What is needed:
Each line below from the one containing "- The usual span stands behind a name" through the one containing "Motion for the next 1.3" should be output exactly as it stands, and no other line should appear.

Data for this task:
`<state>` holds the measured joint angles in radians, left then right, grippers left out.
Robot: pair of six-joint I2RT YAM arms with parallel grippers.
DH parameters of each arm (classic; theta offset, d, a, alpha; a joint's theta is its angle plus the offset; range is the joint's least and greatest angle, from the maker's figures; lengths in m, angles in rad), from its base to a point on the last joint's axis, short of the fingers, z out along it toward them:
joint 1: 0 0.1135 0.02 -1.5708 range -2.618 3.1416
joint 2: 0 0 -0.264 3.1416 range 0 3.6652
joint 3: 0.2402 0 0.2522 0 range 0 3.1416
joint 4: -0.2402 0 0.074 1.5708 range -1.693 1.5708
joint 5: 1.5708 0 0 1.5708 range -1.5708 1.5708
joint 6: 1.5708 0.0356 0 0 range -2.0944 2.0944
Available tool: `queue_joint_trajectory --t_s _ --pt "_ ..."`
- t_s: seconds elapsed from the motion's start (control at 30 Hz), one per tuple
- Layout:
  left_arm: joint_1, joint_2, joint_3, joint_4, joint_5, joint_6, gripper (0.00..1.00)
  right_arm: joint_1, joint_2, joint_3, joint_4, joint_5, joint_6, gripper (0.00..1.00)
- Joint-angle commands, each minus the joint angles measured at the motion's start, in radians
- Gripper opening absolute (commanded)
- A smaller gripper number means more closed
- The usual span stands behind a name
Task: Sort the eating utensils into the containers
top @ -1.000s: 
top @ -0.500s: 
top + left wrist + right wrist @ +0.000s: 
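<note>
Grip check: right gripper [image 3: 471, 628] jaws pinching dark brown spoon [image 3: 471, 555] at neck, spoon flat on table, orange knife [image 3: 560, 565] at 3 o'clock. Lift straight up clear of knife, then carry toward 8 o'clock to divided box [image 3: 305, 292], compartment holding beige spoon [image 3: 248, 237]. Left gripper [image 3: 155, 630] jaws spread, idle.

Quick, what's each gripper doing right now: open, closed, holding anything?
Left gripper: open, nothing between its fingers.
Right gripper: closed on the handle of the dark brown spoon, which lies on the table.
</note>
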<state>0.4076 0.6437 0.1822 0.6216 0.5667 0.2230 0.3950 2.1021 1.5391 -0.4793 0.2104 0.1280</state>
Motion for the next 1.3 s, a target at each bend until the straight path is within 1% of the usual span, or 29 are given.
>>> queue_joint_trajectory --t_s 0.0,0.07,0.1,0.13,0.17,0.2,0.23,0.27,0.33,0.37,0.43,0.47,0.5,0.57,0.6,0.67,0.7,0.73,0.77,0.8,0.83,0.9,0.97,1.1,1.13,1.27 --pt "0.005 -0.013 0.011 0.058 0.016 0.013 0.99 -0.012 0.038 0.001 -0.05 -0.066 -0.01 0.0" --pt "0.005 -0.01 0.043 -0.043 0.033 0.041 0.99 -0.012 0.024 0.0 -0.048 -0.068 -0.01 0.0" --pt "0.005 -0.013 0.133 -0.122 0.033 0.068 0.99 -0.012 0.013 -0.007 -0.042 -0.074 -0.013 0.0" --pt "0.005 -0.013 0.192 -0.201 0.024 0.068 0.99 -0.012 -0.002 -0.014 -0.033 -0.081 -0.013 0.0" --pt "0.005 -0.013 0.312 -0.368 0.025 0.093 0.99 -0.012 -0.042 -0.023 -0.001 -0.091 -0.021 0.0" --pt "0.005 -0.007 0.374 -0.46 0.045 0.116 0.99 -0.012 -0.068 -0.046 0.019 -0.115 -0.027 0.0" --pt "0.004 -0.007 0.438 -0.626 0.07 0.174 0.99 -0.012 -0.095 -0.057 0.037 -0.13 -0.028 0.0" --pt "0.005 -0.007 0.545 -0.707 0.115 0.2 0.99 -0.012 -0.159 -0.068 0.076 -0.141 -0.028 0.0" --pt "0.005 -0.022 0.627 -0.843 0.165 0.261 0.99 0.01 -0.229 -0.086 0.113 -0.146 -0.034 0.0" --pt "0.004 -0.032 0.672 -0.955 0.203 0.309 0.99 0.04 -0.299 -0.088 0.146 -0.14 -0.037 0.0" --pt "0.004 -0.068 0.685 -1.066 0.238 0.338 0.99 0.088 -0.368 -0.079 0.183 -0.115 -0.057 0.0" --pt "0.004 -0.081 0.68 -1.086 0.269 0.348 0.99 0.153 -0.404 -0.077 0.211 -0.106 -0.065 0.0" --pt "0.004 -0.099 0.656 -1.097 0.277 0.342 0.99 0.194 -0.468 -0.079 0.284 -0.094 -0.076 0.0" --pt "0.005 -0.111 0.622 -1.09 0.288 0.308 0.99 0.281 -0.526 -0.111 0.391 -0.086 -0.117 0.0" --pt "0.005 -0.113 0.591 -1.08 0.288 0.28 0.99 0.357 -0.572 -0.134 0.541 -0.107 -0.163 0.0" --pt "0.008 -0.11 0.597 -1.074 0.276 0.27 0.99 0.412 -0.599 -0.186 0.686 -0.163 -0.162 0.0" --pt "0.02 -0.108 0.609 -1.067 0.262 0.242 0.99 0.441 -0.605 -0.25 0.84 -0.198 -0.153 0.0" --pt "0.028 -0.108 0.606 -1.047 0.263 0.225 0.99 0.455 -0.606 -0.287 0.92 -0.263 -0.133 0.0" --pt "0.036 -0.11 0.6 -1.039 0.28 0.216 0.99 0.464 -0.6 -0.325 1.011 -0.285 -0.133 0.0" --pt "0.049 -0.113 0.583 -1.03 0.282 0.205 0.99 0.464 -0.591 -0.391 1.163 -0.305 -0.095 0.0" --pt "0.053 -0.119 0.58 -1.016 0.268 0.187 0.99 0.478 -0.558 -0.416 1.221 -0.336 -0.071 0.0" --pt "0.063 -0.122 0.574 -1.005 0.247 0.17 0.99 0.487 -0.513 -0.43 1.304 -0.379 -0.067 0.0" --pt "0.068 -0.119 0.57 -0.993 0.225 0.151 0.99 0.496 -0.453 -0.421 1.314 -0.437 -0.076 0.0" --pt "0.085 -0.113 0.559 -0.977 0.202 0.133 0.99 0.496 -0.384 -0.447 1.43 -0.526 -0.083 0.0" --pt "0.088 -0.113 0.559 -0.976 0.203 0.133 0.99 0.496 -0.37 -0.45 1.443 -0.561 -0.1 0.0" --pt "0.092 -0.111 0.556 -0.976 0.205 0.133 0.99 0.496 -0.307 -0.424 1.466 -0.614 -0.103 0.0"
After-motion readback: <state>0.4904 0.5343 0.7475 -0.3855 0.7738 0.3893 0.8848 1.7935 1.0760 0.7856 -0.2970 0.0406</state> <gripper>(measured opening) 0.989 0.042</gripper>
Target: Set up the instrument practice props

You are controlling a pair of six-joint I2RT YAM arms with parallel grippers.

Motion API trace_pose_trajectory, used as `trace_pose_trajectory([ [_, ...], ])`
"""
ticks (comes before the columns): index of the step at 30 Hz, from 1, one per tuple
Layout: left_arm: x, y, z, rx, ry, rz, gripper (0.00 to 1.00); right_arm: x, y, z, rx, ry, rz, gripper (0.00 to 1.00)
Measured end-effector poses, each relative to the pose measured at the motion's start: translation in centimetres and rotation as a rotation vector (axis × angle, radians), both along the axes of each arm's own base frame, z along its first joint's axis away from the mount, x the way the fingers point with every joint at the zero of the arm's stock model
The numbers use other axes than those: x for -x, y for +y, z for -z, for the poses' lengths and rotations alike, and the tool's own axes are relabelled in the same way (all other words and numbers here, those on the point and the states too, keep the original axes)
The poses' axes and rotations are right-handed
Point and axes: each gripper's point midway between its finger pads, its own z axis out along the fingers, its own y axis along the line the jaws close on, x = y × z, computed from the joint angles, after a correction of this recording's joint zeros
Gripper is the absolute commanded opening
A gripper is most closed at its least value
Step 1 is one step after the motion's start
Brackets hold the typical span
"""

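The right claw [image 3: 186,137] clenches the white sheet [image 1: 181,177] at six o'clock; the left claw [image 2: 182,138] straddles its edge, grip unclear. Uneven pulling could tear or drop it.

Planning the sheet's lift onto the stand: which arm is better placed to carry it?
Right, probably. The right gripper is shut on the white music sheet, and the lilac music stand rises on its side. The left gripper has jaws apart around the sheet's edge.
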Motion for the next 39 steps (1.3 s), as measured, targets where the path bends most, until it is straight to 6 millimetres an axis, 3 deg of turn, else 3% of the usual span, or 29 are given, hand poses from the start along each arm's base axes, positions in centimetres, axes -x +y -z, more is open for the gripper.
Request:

Problem solution:
- The usual span stands behind a name
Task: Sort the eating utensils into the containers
top @ -1.000s: 
top @ -0.500s: 
top + left wrist + right wrist @ +0.000s: 
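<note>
Grip check: right gripper [image 3: 471, 628] jaws pinching dark brown spoon [image 3: 471, 555] at neck, spoon flat on table, orange knife [image 3: 560, 565] at 3 o'clock. Lift straight up clear of knife, then carry toward 8 o'clock to divided box [image 3: 305, 292], compartment holding beige spoon [image 3: 248, 237]. Left gripper [image 3: 155, 630] jaws spread, idle.

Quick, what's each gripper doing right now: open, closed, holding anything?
Left gripper: open, nothing between its fingers.
Right gripper: closed on the handle of the dark brown spoon, which lies on the table.
</note>
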<state>0.4076 0.6437 0.1822 0.6216 0.5667 0.2230 0.3950 2.1021 1.5391 -0.4793 0.2104 0.1280</state>
Motion for the next 1.3 s, a target at each bend until the straight path is within 1% of the usual span, or 29 are given.

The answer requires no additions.